◆ What is needed
Restate the full listing word for word and leave the pictures out.

◆ Source data

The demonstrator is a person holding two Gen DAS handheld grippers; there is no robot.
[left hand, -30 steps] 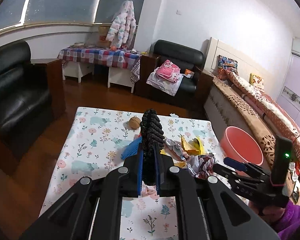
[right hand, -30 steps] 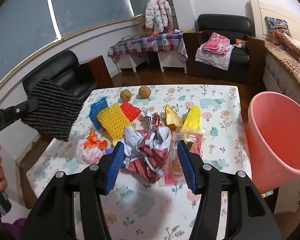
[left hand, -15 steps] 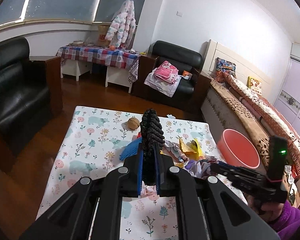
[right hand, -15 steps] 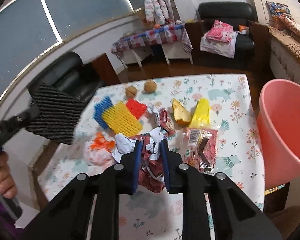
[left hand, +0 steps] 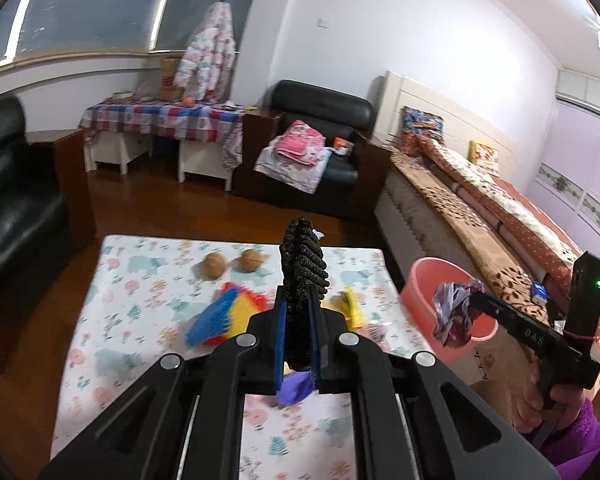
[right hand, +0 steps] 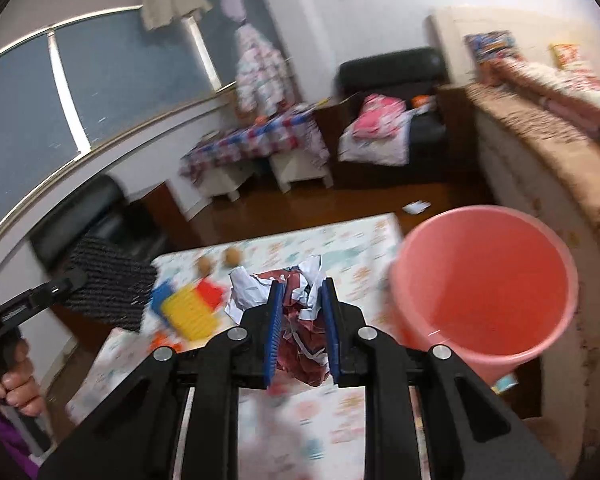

◆ Exercise result
The demonstrator is a person holding two Gen DAS handheld grippers; there is no robot.
[left hand, -30 steps] 
[right hand, -30 steps] 
[left hand, -15 steps] 
[right hand, -15 steps] 
[left hand, +0 steps] 
[right hand, +0 steps] 

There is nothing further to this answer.